Like the spatial attention block 412, as discussed above, the NN model (1402, 1502, 1602, or 1702) is configured to generate one or more weight values (1404, 1504, 1604, or 1704) based on the input information comprising any one or more of the following parameters: i) value(s) of reconstructed samples; ii) value(s) of predicted samples; iii) partition information indicating how samples are partitioned; iv) block boundary strength, BS, information indicating strength of filtering applied to samples at a boundary; v) one or more quantization parameters, QPs; vi) value(s) of deblocked samples or information about prediction indicating a prediction mode (e.g., an intra-prediction, a uni-direction inter-prediction, or a bi-direction inter-prediction).
Thus, in some embodiments, the parameters included in the input information for the spatial attention block 412 and the parameters included in the input information for the NN model may at least partially overlap (in one example, they may be the same). However, in other embodiments, the parameters included in the input information for the spatial attention block 412 and the parameters included in the input information for the NN model do not overlap.
As shown in
In some embodiments, the ML model comprises a first pair of models and a second pair of models, the first pair of models comprises a first convolution neural network, CNN, and a first parametric rectified linear unit, PRELU, coupled to the first CNN, the second pair of models comprises a second CNN and a second PRELU coupled to the second CNN, the values of the reconstructed samples are provided to the first CNN, and the input information is provided to the second CNN.

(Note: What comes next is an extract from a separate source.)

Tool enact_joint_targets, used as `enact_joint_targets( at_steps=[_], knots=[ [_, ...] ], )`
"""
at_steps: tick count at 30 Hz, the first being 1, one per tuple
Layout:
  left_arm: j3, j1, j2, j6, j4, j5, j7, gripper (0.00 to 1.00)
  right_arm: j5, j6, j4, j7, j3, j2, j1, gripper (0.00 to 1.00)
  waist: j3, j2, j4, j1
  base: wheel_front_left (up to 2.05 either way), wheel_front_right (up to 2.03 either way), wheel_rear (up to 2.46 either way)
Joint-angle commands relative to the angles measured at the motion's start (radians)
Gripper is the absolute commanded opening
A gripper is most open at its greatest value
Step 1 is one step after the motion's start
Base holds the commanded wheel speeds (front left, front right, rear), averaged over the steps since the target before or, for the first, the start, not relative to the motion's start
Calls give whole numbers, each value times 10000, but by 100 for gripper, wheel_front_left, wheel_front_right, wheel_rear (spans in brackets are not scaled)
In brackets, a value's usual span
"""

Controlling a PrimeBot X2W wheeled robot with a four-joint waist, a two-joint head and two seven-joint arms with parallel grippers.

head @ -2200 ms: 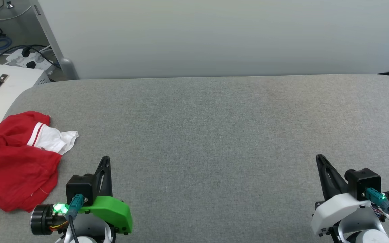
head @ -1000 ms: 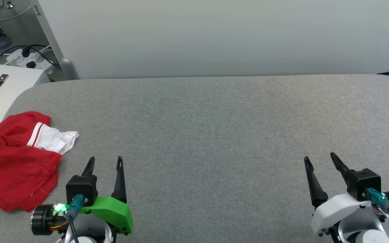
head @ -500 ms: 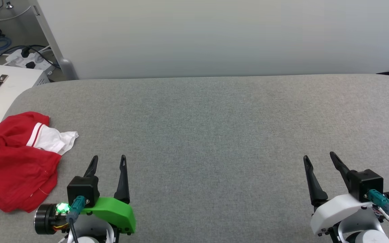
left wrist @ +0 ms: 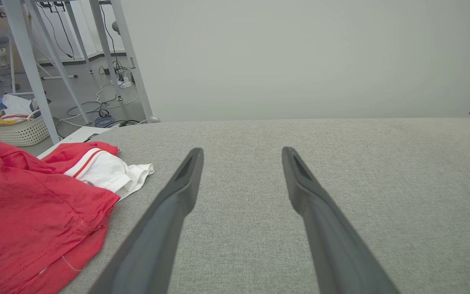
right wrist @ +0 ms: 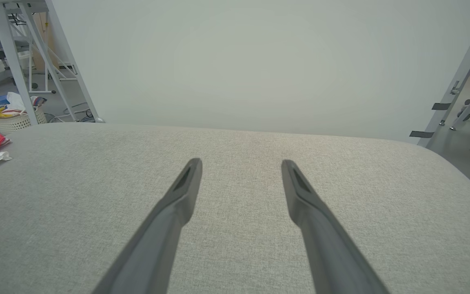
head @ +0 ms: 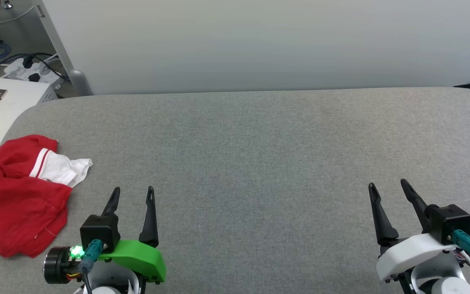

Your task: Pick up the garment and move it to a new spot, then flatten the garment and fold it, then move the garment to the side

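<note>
Garment lies crumpled just left of the left gripper fingers, not touching; the right gripper is well apart. Both finger pairs stand apart, empty. Pinch a thick fold of soft red cloth, not the loose white sleeve; the grey woven table may drag.

The green-shelled left gripper and white-shelled right gripper pointed forward, long dark fingers spread wide, holding nothing.
</note>
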Motion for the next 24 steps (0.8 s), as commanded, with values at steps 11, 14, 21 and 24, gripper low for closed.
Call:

In some embodiments, the method further comprises: obtaining values of predicted samples; obtaining block boundary strength information, BBS, indicating strength of filtering applied to a boundary of samples; obtaining quantization parameters, QPs; providing the values of the predicted samples to the ML model, thereby generating at least first ML output data; providing the BBS information to the ML model, thereby generating at least second ML output data; providing the QPs to the ML model, thereby generating at least third ML output data; and combining said at least one ML output data, said at least ML output data, said at least second ML output data, and said at least third ML output data, thereby generating combined ML output data, and the encoded video or the decoded video is generated based at least on the combined ML output data.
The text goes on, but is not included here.